Volkswagen Tiguan il Suv di taglia media ad hoc per la città

La linea è quella di un crossover Abitabilità per cinque e ampio bagagliaio. Filtro antipolveri Tutte le «chicche» elettroniche

da Budapest

Volkswagen amplia la sua presenza nel settore dei Suv, affiancando al ben consolidato Touareg un modello di taglia inferiore, basato sul pianale modulare intermedio, quello, per capirci, dal quale nasce l’intramontabile Golf.
Si chiama Tiguan, nome che ha l’aria di essere una deformazione di Tijuana, cittadina messicana al confine con la California e resa famosa dal rally Baja 1000, una volata di mille miglia in una sola tirata, dalla California Usa a quella messicana. Il nuovo Suv ha una doverosa aria di famiglia e, a parte l’assetto relativamente alto, si presenta con un aspetto molto sobrio ed elegante, per nulla «urlato», che lo rende attraente anche a chi non intende il Suv come una proiezione della potenza personale.

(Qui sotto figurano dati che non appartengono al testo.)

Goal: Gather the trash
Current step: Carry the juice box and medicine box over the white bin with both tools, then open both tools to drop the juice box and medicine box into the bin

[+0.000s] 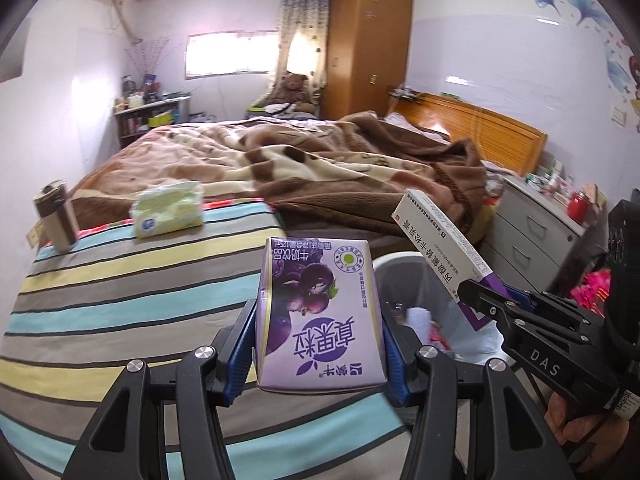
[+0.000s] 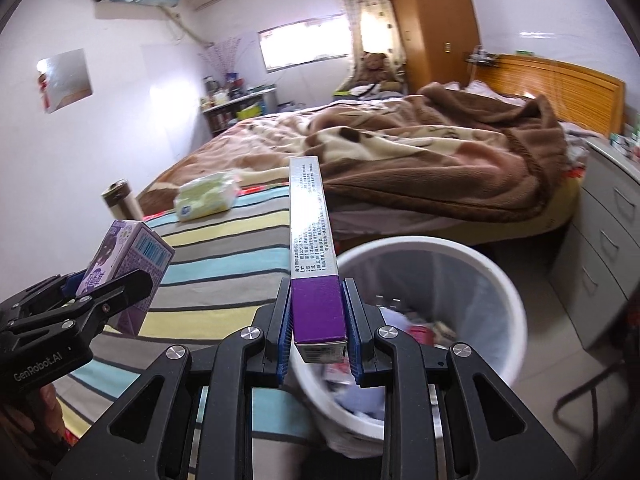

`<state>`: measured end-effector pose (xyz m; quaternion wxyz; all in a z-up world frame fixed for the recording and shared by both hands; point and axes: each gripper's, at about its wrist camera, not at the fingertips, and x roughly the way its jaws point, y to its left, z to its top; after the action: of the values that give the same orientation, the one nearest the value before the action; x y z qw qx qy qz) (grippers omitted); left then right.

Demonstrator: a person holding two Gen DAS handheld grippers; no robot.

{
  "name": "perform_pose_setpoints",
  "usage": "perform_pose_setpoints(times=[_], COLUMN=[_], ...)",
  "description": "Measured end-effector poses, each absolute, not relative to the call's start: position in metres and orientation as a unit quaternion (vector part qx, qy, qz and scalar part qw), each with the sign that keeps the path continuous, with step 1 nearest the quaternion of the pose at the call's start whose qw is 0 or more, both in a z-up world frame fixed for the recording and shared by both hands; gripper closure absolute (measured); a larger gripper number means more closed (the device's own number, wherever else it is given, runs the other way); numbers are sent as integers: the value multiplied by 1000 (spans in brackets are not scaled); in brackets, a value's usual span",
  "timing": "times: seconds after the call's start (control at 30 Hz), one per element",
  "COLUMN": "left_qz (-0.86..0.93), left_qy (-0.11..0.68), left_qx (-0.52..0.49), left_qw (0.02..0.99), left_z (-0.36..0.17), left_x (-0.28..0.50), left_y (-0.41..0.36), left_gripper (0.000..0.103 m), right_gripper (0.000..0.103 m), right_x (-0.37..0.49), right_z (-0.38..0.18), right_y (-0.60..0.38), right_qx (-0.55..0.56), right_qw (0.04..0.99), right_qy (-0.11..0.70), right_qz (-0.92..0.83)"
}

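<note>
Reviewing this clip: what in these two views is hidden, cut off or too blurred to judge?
- Bin contents: in the right wrist view, the trash in the white bin is motion-blurred and partly behind the right claw.
- Bin base: cut off by the claw in both views.
- Whether the milk carton is empty: sealed sides only, left wrist view.
- Small print on the long box: too small to read.
- Nightstand items: tiny, near the fisheye edge.

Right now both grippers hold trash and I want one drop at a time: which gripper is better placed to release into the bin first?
Right. The right gripper holds the long box beside the white bin, while the left gripper's milk carton hangs over the striped bedspread.
</note>
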<state>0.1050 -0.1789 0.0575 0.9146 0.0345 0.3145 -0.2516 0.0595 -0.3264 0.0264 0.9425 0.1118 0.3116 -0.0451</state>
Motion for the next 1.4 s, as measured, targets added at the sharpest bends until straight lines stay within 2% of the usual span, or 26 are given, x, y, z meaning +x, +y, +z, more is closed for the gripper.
perform_pose_setpoints(times=[0.47, 1.03, 1.07, 1.1, 1.17, 1.4], left_qz=[-308, -323, -323, -323, -321, -318], left_qy=[356, 378, 380, 379, 380, 374], left_qx=[60, 65, 66, 65, 63, 58], left_qw=[880, 865, 864, 864, 865, 869], left_z=[24, 4, 3, 3, 4, 7], left_x=[119, 133, 134, 134, 135, 131], left_y=[-259, -298, -298, -298, -298, -291], left_gripper=[47, 46, 42, 39, 37, 32], right_gripper=[79, 78, 74, 64, 51, 50], right_x=[49, 51, 51, 50, 49, 45], right_z=[-2, -23, -23, -23, -22, -16], right_y=[-383, -403, -403, -403, -404, -401], right_qx=[134, 146, 147, 148, 152, 161], right_qw=[919, 899, 899, 898, 900, 903], right_qy=[349, 387, 388, 388, 385, 373], right_qz=[-122, -143, -143, -142, -141, -140])
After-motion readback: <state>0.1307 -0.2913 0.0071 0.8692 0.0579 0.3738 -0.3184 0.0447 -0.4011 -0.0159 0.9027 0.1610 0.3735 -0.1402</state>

In effetti, Volkswagen Tiguan si propone in tre esecuzioni dalla missione e dalla personalità abbastanza diversa, soprattutto nel caso di quella denominata Track & Field, la più grintosa, con paraurti più marcati (e per questo più lunga di 30 mm rispetto alle altre due), assetto più alto e gommatura specifica a più elevata motricità sui fondi tipici da fuoristrada, come fango o sabbia. A tale scopo la dotazione include anche uno speciale equipaggiamento che, agendo su uno specifico pulsante, attiva una serie di sistemi di assistenza elettronica che rendono più agevole e sicuro il controllo del veicolo nei passaggi più impegnativi in fuoristrada. Gli interni sono specifici mentre motore e trasmissione ricevono speciali scudature di protezione.

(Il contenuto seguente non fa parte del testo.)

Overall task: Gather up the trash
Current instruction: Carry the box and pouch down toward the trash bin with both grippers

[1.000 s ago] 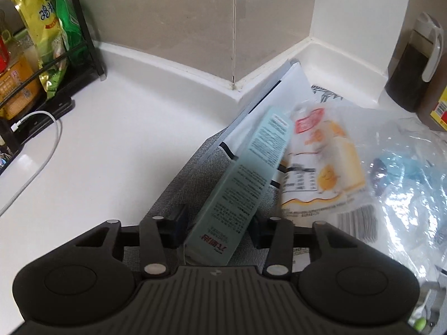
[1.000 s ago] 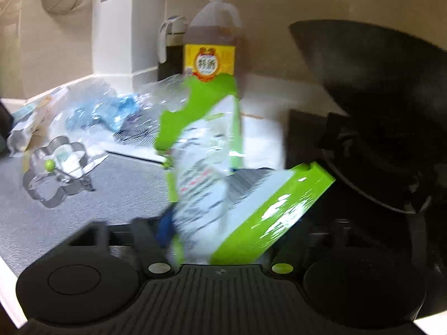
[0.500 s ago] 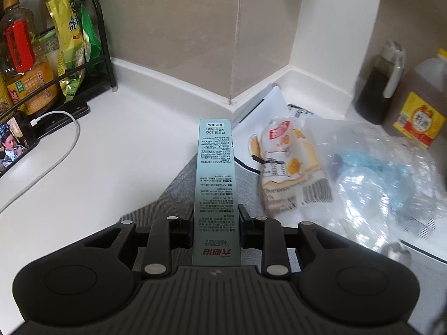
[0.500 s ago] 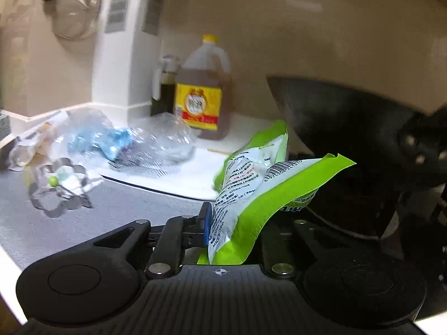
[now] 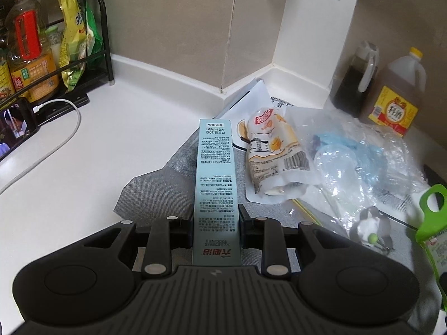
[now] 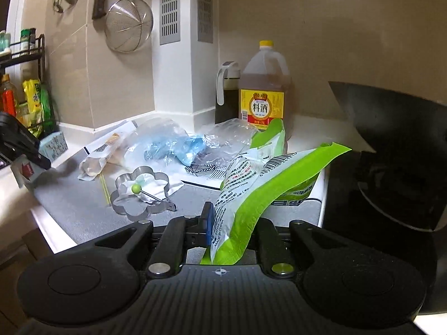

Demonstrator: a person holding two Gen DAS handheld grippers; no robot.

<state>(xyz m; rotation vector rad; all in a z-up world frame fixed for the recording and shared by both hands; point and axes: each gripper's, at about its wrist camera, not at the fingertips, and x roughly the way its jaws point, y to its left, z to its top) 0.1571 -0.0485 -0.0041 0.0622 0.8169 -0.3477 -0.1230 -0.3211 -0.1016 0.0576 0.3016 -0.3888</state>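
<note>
My left gripper (image 5: 215, 217) is shut on a long pale blue carton (image 5: 215, 173), held lifted above the grey mat (image 5: 156, 192) and pointing away from me. My right gripper (image 6: 233, 223) is shut on a green and white wrapper (image 6: 268, 178), raised off the counter; its green edge shows in the left wrist view (image 5: 431, 215). On the mat and counter lie an orange and white snack pouch (image 5: 275, 150), crumpled clear plastic with blue inside (image 5: 360, 156), and a flower-shaped metal ring with a green-headed pin (image 6: 139, 189). The left gripper with its carton (image 6: 51, 145) shows at the right wrist view's left edge.
A dark sauce dispenser (image 5: 354, 83) and a cooking wine jug (image 6: 264, 95) stand by the white corner post. A black wok (image 6: 391, 150) is on the right. A rack with bottles and bags (image 5: 42, 55), a phone (image 5: 15, 125) and white cable (image 5: 56, 139) sit left.
The left gripper closed on the blue carton and lifted it back off the trash pile. The right gripper closed on the green wrapper and raised it, tilting up.
</note>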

Le altre due, Trend & Fun e Sport & Stile, hanno destinazione più stradale, pur mantenendo sempre una non indifferente capacità di muoversi in fuoristrada grazie alla trasmissione 4Motion, che è parte integrante del progetto Tiguan. In particolare, nella esecuzione Sport & Style, la novità tedesca è da interpretarsi come un crossover che sa muoversi senza problemi su strada, grazie a un assetto leggermente più rigido e ai suoi radiali sportivi da 235/55-17, calzati su belle ruote in lega leggera. Anche in questa esecuzione, Tiguan, poi, riesce anche ad affrontare quanto meno sentieri e sterrati relativamente agevoli. Il Suv è lungo 4,43 metri e offre un’ottima abitabilità a cinque adulti, più un adeguato vano bagagli.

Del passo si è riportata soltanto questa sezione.